Diyarbakir: largest city in eastern Turkey, and the major city of the Kurds... it's grown fourfold in the last fifteen years, which means there's a big "modern" city (tall buildings, straight streets, even starbucks and mcdonalds now) outside of the old walled city. We met Mahmood, a friend of Marlene's - also studying at Bilgi in Istanbul - who is from Diyarbakir and showed us around. He was born in a village about 20km south of Diyarbakir; all the villagers were expelled & the village destroyed in the mid-90s, so he lived in the city during his preteen / teenage years and then went to school in Van and moved to Istanbul a year ago.

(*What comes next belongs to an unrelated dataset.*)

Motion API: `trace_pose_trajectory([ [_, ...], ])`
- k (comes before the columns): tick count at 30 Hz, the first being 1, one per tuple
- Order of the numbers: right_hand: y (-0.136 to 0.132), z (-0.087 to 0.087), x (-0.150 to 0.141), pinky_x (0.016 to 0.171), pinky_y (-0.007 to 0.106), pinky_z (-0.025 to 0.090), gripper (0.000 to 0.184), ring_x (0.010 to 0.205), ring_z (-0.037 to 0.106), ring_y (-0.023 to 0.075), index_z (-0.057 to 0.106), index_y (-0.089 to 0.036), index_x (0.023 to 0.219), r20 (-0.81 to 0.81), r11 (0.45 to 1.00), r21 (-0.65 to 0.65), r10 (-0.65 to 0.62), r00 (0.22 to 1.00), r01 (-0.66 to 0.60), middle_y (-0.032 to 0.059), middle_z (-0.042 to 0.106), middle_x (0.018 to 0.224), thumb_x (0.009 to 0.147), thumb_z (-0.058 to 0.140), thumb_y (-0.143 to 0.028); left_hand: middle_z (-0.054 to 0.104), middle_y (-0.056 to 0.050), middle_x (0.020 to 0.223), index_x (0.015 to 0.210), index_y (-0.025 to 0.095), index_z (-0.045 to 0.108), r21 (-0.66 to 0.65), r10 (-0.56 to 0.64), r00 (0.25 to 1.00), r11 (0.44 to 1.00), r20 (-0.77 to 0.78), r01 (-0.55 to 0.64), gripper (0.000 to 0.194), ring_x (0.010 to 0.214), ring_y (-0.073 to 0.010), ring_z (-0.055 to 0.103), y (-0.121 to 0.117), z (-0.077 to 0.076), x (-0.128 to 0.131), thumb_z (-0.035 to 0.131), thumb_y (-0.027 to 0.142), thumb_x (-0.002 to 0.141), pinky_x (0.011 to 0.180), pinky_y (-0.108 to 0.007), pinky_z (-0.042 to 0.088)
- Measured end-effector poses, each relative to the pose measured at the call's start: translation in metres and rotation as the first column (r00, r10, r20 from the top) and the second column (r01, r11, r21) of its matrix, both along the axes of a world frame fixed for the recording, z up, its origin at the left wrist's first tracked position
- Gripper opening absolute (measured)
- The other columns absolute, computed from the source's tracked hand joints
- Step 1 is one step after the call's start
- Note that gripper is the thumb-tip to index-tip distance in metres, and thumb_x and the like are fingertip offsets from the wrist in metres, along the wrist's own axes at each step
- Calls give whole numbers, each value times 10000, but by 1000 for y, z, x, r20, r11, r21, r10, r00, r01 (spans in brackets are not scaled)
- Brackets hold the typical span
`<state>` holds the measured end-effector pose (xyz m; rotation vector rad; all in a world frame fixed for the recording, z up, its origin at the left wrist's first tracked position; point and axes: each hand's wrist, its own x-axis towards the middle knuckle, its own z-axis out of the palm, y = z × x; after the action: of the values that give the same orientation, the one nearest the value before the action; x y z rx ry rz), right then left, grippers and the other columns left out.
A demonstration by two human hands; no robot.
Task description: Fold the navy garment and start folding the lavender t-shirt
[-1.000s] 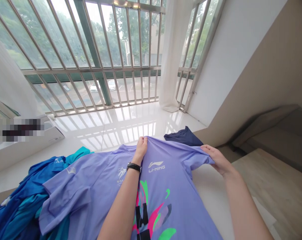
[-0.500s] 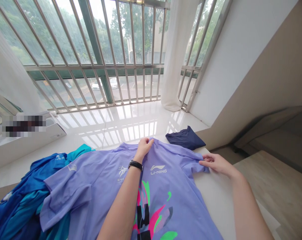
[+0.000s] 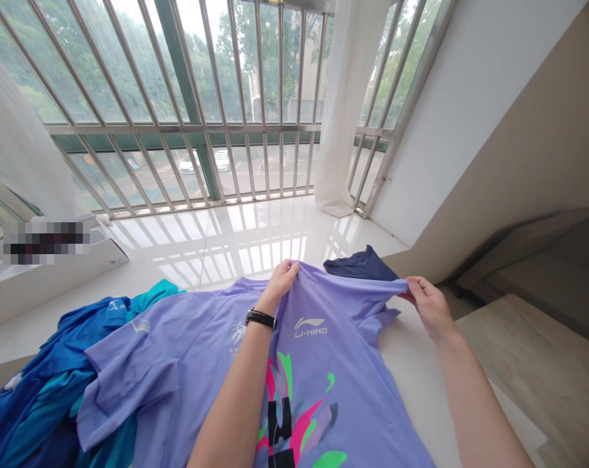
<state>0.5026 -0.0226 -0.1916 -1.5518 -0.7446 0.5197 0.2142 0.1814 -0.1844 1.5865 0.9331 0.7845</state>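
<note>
- Lavender T-shirt (image 3: 192,351) lies spread on the white bench (image 3: 411,390), between a heap of clothes and a pale wooden board (image 3: 533,377); its printed Li-Ning logo faces up.
- Just changed: the right hand (image 3: 430,309) has raised the far shoulder edge off the bench, so the fabric now stretches taut and covers more of the navy garment (image 3: 360,266).
- That right hand pinches the edge narrowly between thumb and fingers.
- The left hand (image 3: 281,284) grips the gathered fabric at the neckline, with a black wristband (image 3: 261,319) on that wrist.
- Counted: two hands, one lavender T-shirt, one navy garment, one wristband.
- The blue and teal clothes heap (image 3: 36,396) holds at least two garments; the exact number cannot be told.
- Beyond the bench stand one barred window (image 3: 177,78) and one white curtain (image 3: 346,110) beside it, with two parked cars (image 3: 201,161) outside.
</note>
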Motion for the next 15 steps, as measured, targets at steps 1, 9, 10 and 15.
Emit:
trace_pose_trajectory([
  [1, 1, -1, 0, 831, 399, 576, 466, 834, 672, 234, 570, -250, 834, -35, 1000, 24, -9, 999, 10, 34, 697, 812, 747, 648, -701, 500, 32, 676, 749, 196, 504, -10, -4, 1000, 1000, 11, 5, 252, 645, -128, 485, 0, 1, 0, 509, 408, 885, 575, -232, 363],
  [9, 1, -3, -6, 892, 468, 563, 584, 972, 698, 325, 661, -239, 946, -106, 948, -230, 202, 974, -222, 113, 750, 967, 772, 538, -782, 447, 52, 641, 726, 200, 471, -63, 7, 998, 998, 61, -3, 271, 604, -114, 427, 0, -1, 0, 570, 425, 838, 566, -228, 327],
  [10, -1, -1, -7, 924, 469, 547, 593, 1027, 681, 337, 685, -223, 974, -97, 921, -255, 278, 956, -294, 121, 749, 1018, 764, 571, -766, 433, 57, 638, 716, 201, 462, -65, 13, 998, 998, 63, -9, 280, 600, -111, 413, -1, -1, 0, 586, 426, 828, 566, -228, 319],
  [15, -9, 10, -14, 951, 457, 515, 517, 1044, 660, 355, 755, -184, 977, -18, 801, -360, 506, 862, -478, 103, 760, 1014, 633, 832, -562, 341, 79, 599, 655, 207, 408, -87, 27, 997, 996, 75, -20, 363, 560, -94, 324, -4, 0, 0, 652, 442, 785, 532, -229, 258],
])
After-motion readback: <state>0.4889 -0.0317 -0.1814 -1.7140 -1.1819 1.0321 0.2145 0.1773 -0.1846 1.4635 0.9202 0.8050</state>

Before we met up with him, Julia met a guy at a bookstore (the bookstores in Eastern Turkey, at least the ones we've been to, seem to be underground and contain a surprising amount of Kierkegaard in translation) who works at a tourist centre / Dengbesh house - he saw her looking at Kurdish books and started up a conversation... Dengbesh are singers / storytellers - they perform acapella, singing old songs or writing new ones or adding onto the old ones. At the house there was a circle of old men singing in turn... when the singer needs to take a deep breath the rest of the circle joins in for a few seconds to fill in the gap. There are also nighttime sessions, they told us, inside the house; younger singers (there still are some) can come and "try out" for the outside circle. There was a cassette shop around the corner, and after babbling and pointing and sort-of-dancing for a while the owner pulled out CD-roms of Kurdish music - Dengbesh, "traditional" music, and pop music - much of which he's recorded in Diyarbakir (given I know about eight words of Turkish and none of Kurdish, I may not have gotten everything straight). The cds don't open in my computer, but so it goes.